● Exercise details:
Please write out the entire listing below exactly, excluding its pictures.

● Provided data:

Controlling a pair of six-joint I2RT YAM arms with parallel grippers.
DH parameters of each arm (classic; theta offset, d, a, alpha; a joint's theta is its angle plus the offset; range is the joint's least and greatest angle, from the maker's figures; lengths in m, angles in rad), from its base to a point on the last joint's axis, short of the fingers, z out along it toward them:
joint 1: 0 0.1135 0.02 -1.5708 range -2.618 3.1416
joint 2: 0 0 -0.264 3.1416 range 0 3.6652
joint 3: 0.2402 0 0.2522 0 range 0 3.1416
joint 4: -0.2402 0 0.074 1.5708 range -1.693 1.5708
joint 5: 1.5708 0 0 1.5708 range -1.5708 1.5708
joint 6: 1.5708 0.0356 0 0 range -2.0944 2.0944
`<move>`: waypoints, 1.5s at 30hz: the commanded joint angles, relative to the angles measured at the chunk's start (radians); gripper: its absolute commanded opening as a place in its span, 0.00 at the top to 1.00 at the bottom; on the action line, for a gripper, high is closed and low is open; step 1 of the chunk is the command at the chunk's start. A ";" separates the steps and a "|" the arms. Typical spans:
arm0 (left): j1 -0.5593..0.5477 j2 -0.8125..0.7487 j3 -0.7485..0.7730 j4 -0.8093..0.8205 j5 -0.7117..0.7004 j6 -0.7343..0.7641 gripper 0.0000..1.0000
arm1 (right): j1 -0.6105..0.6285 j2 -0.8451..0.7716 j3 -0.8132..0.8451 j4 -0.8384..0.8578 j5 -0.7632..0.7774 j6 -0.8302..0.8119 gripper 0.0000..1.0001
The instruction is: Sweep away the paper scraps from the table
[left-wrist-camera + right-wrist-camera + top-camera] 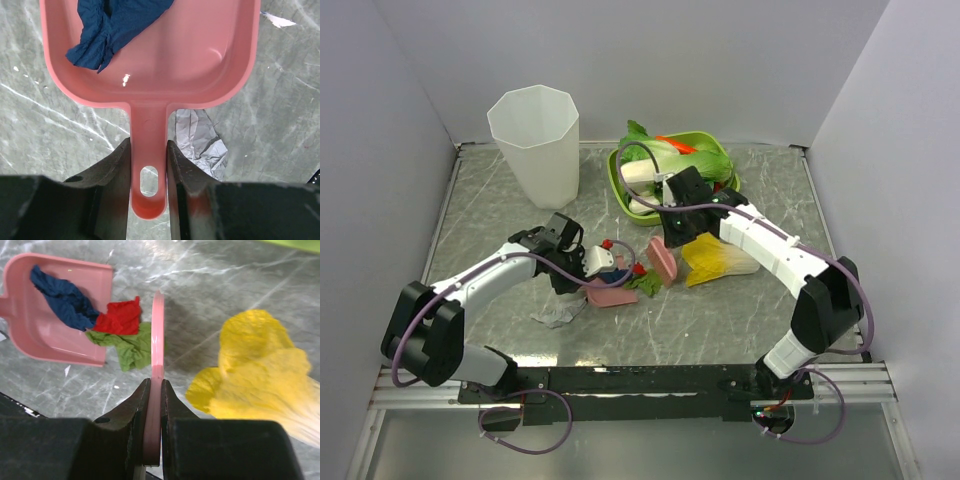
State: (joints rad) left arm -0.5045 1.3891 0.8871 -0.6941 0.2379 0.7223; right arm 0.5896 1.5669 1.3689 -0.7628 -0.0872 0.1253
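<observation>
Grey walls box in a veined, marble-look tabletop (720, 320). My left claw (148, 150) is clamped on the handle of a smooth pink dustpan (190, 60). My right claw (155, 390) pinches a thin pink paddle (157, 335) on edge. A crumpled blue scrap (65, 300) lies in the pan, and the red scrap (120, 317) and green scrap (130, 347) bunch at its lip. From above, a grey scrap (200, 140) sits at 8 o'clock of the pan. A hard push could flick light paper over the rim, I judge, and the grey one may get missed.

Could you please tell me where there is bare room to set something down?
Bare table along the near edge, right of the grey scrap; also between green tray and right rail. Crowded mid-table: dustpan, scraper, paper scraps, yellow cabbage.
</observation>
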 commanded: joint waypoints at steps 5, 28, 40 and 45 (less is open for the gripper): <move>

● Response box:
Controlling a pair of six-joint I2RT YAM arms with parallel grippers.
DH parameters of each arm (classic; theta offset, d, a, alpha; a joint's theta is its angle plus the offset; range is the joint's least and greatest angle, from the maker's figures; lengths in m, angles in rad), from its base to a point on the last joint's axis, short of the fingers, z out along it toward them:
joint 1: 0 0.1135 0.02 -1.5708 range -2.618 3.1416
joint 2: 0 0 -0.264 3.1416 range 0 3.6652
joint 3: 0.2402 0 0.2522 0 range 0 3.1416
joint 4: -0.2402 0 0.074 1.5708 range -1.693 1.5708
joint 5: 1.5708 0 0 1.5708 range -1.5708 1.5708
joint 6: 1.5708 0.0356 0 0 range -2.0944 2.0944
`<move>`: waypoints, 1.5s at 30hz: the commanded joint angles, relative to the angles measured at the chunk's start (radians); gripper: its absolute commanded opening as a place in its span, 0.00 at the top to 1.00 at the bottom; on the action line, for a gripper, high is closed and low is open; step 1 of the chunk is the command at the chunk's start. A ";" separates the steps and a "|" the arms. Typical spans:
arm0 (left): j1 -0.5593..0.5477 j2 -0.8125..0.7487 j3 -0.7485..0.7730 j4 -0.8093..0.8205 j5 -0.7117..0.7004 j6 -0.7343..0.7641 gripper 0.0000..1.0000
arm1 (right): j1 -0.6105..0.6285 j2 -0.8451..0.7716 j3 -0.8132..0.8451 j4 -0.8384..0.8578 j5 -0.7632..0.7774 j6 -0.8302..0.8119 gripper 0.0000..1.0001
The instruction is: Sweep away the paper scraps from the table
[left-wrist-camera + right-wrist-camera + top-camera] 
State: (joints rad) left arm -0.5045 1.3891 0.8871 -0.6941 0.2379 0.7223; right arm 0.5896 1.5669 1.3689 -0.7628 -0.0872 0.1253
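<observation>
Grey walls box in a veined, marble-look tabletop (720, 320). My left claw (148, 150) is clamped on the handle of a smooth pink dustpan (190, 60). My right claw (155, 390) pinches a thin pink paddle (157, 335) on edge. A crumpled blue scrap (65, 300) lies in the pan, and the red scrap (120, 317) and green scrap (130, 347) bunch at its lip. From above, a grey scrap (200, 140) sits at 8 o'clock of the pan. A hard push could flick light paper over the rim, I judge, and the grey one may get missed.

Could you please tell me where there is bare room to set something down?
Bare table along the near edge, right of the grey scrap; also between green tray and right rail. Crowded mid-table: dustpan, scraper, paper scraps, yellow cabbage.
</observation>
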 commanded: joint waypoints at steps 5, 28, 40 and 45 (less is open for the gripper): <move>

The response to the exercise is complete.